O aparelho foi descrito por pesquisadores chineses como o mais leve do mundo em sua categoria. Ele é preso às costas da abelha e perfura seu cérebro com três microagulhas, gerando estímulos precisos que induzem respostas comportamentais no voo. De acordo com o estudo, publicado no Chinese Journal of Mechanical Engineering, os comandos tiveram sucesso em 90% das tentativas.
Mais que natureza: espionagem e socorro
Embora os cientistas afirmem que a principal aplicação dessa tecnologia seja em operações de busca e resgate, especialmente em escombros de terremotos, as implicações militares e de segurança são inevitáveis. Por sua capacidade de se infiltrar em espaços extremamente restritos e sua alta camuflagem natural, as abelhas ciborgues podem ser utilizadas para espionagem urbana, contraterrorismo e reconhecimento em zonas de conflito.
“Esses robôs biológicos combinam o melhor de dois mundos: a mobilidade, camuflagem e resistência de um inseto real com o controle preciso de um sistema eletrônico avançado”, explicaram os cientistas.

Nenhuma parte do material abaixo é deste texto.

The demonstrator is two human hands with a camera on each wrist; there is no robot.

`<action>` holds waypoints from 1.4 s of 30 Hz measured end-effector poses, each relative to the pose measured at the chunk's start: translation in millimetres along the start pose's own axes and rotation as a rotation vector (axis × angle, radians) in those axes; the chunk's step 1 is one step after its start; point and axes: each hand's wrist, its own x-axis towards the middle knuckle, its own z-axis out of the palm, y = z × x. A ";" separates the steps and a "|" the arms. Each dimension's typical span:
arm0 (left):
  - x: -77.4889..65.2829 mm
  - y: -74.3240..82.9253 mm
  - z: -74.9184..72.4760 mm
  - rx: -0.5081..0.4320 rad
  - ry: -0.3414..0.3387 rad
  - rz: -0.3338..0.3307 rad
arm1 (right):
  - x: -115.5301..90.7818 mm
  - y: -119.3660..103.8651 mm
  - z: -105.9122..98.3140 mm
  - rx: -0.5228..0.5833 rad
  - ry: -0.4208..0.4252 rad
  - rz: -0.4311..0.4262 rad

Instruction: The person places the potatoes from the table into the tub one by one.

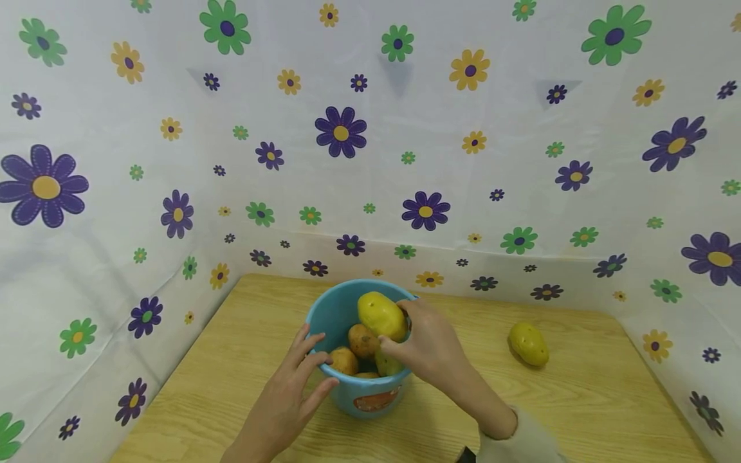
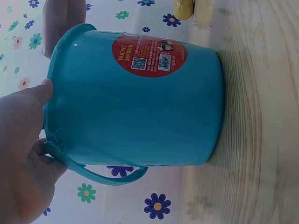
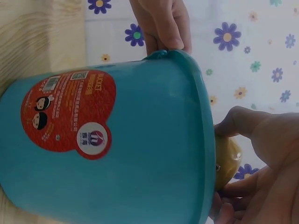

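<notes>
A light blue bucket [image 1: 347, 393] stands upright on the wooden table, with several potatoes [image 1: 363, 341] inside. My left hand [image 1: 286, 389] holds its rim on the left side; in the left wrist view the thumb lies on the bucket [image 2: 135, 112] outside the rim, with other fingers behind. My right hand [image 1: 433, 344] grips a large yellow potato [image 1: 381, 315] at the bucket's mouth, on the right. From the right wrist view, part of that potato [image 3: 229, 158] shows beyond the rim between thumb and fingers. The bucket wall hides its remainder there.
Another yellow potato [image 1: 528, 344] lies on the table [image 1: 463, 411] to the right of the bucket. White cloth with printed flowers [image 1: 425, 211] surrounds the table at the back and both sides. A bucket handle [image 2: 114, 178] hangs below the rim.
</notes>
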 end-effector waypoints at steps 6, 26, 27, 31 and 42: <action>-0.9 -0.3 -0.1 0.003 -0.001 0.000 | 0.1 -5.0 9.5 0.011 -0.018 -0.020; -0.6 -1.6 1.1 0.013 0.006 0.014 | -3.1 -5.1 22.1 0.054 0.024 -0.062; -0.6 -1.7 0.9 0.014 0.008 0.016 | -3.2 -4.7 21.9 0.055 0.025 -0.063; -0.9 -2.0 1.2 0.011 0.013 0.029 | -4.0 -3.3 20.7 0.061 0.025 -0.066; -0.7 -2.1 -0.4 0.004 0.001 0.016 | -3.3 0.4 14.2 0.090 0.029 -0.041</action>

Tecnologia global: abelhas, baratas e besouros
Outros países também vêm apostando em insetos controlados remotamente. Nos Estados Unidos e Japão, pesquisas com besouros ciborgues utilizam Bluetooth e infravermelho para direcionar os movimentos. Em Singapura, baratas foram transformadas em robôs vivos para auxiliar em operações de salvamento, como no recente terremoto de 7,7 graus que atingiu Mianmar.
No entanto, segundo os pesquisadores chineses, as abelhas apresentam vantagens claras sobre as baratas: são mais ágeis, percorrem maiores distâncias sem se cansar e têm melhor capacidade de carga. Uma abelha operária, por exemplo, é capaz de carregar néctar com peso equivalente a 80% de sua massa corporal, voando até 5 km sem descanso.
Além disso, durante o voo, elas recolhem as patas traseiras como trens de pouso, reduzindo a resistência do vento — um ajuste biomecânico que pode ser explorado para tornar as missões mais eficientes e furtivas.